Apesar de alguns pais envolverem outros familiares, em especial os avós, no acompanhamento e na satisfação de algumas necessidades dos educandos, no que se refere à ajuda ao estudo e às actividades escolares e extra-curriculares dos mesmos não identificámos situações em que os pais tenham transferido genericamente essas responsabilidades para outrem. Mesmo quando existe recurso a explicadores, estes actuam são chamados a intervir em áreas muito específicas, em relação às quais os pais sentem défice de conhecimentos científicos.
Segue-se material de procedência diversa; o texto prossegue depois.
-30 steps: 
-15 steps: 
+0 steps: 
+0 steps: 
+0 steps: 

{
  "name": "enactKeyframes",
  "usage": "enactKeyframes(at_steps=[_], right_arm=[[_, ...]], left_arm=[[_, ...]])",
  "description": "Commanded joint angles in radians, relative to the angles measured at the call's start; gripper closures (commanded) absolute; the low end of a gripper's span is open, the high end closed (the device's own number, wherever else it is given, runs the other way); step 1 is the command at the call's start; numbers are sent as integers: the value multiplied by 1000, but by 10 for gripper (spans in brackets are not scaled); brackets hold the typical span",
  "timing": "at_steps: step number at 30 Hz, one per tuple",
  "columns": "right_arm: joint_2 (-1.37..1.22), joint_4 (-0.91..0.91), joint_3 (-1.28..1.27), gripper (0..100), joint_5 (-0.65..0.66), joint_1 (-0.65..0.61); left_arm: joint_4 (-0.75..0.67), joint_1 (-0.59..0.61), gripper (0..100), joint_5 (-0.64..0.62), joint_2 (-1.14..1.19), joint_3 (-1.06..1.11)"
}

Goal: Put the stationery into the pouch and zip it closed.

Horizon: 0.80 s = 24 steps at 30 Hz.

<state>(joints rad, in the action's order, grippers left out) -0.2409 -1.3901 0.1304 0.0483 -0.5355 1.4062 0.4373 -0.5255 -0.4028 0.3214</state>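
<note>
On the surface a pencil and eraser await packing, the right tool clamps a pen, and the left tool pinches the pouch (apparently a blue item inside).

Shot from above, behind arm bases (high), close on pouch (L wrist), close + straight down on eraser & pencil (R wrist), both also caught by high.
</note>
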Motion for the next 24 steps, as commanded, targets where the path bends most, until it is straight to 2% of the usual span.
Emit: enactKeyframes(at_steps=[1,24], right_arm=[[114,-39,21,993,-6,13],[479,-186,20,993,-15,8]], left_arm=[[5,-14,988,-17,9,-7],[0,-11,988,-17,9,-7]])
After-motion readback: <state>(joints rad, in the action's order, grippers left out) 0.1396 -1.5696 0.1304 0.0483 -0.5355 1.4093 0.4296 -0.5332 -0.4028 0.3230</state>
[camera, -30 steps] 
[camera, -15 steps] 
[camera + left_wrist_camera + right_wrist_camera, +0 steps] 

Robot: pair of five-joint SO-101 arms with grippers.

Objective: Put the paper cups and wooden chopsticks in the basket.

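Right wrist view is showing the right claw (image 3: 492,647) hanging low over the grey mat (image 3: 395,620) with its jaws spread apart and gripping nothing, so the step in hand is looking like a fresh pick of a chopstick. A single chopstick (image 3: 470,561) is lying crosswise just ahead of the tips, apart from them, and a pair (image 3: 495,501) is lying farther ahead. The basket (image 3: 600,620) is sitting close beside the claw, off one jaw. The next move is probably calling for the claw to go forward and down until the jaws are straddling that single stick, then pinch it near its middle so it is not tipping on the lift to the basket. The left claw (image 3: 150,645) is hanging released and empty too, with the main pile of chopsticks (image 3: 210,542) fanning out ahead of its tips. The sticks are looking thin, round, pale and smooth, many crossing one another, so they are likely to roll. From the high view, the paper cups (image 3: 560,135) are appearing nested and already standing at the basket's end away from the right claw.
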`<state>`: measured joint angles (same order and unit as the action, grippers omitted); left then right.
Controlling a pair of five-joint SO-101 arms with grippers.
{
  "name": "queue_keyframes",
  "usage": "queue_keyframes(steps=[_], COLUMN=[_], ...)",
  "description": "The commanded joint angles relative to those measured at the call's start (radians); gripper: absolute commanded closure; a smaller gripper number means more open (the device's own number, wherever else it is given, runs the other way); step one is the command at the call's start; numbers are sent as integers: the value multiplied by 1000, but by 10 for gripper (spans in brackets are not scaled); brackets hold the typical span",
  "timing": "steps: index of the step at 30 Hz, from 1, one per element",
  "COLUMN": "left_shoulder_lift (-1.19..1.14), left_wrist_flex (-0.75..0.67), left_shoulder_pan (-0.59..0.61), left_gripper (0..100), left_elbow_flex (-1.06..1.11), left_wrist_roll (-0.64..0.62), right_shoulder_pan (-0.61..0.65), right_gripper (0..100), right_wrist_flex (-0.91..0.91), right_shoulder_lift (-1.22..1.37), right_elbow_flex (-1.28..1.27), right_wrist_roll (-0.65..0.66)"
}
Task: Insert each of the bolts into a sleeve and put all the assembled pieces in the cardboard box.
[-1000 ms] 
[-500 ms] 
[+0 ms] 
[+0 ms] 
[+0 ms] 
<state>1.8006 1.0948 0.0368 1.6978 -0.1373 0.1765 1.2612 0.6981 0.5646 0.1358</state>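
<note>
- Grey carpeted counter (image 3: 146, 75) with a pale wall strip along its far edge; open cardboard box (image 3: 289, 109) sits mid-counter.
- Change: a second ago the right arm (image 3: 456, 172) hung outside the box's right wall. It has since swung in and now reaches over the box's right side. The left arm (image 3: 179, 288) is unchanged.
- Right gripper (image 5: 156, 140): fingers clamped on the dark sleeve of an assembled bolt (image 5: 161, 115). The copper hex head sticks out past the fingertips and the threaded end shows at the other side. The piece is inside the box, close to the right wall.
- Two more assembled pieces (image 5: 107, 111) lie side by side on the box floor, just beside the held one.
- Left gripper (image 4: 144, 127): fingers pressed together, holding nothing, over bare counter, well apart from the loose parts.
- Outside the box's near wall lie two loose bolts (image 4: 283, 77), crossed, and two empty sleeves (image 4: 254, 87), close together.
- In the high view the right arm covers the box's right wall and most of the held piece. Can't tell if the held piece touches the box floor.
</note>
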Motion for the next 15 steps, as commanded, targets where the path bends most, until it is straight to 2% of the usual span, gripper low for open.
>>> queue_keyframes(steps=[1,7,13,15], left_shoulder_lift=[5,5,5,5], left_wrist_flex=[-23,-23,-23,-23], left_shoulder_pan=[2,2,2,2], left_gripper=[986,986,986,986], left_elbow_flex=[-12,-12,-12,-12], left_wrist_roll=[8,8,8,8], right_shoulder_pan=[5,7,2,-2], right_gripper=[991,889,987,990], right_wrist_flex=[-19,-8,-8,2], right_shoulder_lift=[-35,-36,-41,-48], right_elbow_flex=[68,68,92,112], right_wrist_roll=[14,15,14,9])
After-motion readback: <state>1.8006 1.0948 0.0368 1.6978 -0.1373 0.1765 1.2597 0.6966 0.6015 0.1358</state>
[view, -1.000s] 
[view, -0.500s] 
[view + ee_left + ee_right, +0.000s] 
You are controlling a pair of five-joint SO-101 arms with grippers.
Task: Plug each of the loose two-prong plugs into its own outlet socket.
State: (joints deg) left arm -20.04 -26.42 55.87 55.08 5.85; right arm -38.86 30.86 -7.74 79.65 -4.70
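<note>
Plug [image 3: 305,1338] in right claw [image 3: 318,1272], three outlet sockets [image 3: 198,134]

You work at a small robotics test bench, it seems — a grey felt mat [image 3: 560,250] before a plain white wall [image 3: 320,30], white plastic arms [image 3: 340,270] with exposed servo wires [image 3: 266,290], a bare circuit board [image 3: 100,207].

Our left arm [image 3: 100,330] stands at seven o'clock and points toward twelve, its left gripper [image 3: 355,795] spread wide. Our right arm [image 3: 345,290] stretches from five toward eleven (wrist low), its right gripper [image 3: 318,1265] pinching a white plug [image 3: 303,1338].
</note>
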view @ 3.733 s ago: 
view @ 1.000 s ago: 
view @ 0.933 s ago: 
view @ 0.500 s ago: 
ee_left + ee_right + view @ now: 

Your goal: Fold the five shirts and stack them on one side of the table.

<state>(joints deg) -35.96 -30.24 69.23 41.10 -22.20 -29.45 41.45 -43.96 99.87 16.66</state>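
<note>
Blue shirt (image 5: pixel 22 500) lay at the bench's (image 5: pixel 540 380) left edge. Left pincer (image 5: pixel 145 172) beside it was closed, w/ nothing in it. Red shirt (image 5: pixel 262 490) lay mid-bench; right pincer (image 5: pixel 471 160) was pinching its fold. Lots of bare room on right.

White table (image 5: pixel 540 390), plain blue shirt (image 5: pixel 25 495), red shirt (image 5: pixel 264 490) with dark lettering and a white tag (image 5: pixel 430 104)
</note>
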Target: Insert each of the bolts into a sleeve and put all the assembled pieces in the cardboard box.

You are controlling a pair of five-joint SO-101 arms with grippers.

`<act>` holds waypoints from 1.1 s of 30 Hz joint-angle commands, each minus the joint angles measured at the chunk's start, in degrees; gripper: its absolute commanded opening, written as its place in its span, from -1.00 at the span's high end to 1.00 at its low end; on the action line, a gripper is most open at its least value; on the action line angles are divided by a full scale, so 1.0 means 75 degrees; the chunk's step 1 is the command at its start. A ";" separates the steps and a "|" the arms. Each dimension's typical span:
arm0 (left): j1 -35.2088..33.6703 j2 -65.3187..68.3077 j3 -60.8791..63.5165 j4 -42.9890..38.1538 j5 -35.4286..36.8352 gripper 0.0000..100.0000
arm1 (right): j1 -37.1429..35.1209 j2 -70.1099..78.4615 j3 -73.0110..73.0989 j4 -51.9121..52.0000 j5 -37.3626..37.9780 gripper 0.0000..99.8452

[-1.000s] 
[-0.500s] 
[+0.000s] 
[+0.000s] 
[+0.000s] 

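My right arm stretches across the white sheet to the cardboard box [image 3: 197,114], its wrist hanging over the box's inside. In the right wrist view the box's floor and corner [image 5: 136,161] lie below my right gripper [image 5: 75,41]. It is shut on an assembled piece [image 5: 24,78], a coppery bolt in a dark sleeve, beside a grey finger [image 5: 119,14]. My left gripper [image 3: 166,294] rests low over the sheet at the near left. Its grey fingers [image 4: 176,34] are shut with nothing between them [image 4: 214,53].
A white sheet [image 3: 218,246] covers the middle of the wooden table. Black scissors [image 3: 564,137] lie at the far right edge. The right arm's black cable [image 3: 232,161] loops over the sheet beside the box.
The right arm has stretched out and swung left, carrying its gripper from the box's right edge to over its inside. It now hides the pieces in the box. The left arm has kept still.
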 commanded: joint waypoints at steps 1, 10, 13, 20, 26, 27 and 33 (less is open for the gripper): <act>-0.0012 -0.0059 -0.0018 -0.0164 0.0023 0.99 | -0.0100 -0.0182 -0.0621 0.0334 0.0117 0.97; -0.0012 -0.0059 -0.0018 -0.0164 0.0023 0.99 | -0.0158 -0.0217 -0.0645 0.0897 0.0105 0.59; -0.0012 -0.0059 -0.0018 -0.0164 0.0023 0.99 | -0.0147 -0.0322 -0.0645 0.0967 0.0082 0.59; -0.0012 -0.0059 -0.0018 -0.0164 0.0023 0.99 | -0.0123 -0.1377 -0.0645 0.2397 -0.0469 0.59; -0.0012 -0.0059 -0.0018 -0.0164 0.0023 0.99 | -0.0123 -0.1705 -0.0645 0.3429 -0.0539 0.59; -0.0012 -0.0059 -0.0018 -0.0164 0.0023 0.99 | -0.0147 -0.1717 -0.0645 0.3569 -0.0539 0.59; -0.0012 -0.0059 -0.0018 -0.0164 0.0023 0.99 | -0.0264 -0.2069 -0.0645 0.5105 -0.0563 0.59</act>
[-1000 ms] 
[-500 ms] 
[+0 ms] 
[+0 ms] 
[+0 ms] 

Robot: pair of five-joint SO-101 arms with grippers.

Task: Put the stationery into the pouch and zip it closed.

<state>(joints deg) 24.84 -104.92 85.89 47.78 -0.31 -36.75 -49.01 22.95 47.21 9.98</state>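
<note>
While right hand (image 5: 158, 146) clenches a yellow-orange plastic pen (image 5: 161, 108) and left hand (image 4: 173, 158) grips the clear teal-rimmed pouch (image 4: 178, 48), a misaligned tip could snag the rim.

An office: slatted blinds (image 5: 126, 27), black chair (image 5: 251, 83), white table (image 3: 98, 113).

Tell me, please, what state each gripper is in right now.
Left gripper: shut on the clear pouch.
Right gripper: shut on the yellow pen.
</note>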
Em relação ao tipo de acompanhamento proporcionado ao educando, pudemos constar que difere em função da idade do educando: no Ensino Básico o controle é muito mais intenso, passando pela fiscalização das malas, dos cadernos diários, explicações, ajuda aos trabalhos de casa, entre outros, enquanto no Ensino Secundário o apoio não é tão sistemático, surgindo pontualmente e mediante solicitação dos educandos. Nesta fase, os pais procuram privilegiar o diálogo, o aconselhamento, conferindo-lhes progressivamente doses acrescidas de autonomia e de responsabilidade.

De qualquer modo, ao longo de todo o percurso educativo dos educandos, estes pais efectuam contactos regulares com o director de turma e outros agentes educativos e procuram-se proporcionar aos educandos actividades culturais, desportivas e recreativas com o claro objectivo de lhes ocupar o tempo livre, enriquecer o seu currículo e promover o seu pleno desenvolvimento. Podemos considerar que efectivamente existe uma certa “pedagogização” dos tempos livres por parte das classes médias (Zanten, 2009).

No que se refere ao apoio ao estudo e às actividades dos educandos, nas famílias em que os dois pais são professores existe divisão de tarefas em função da especialidade de cada um, enquanto nas demais parece existir uma certa primazia para o papel da mãe.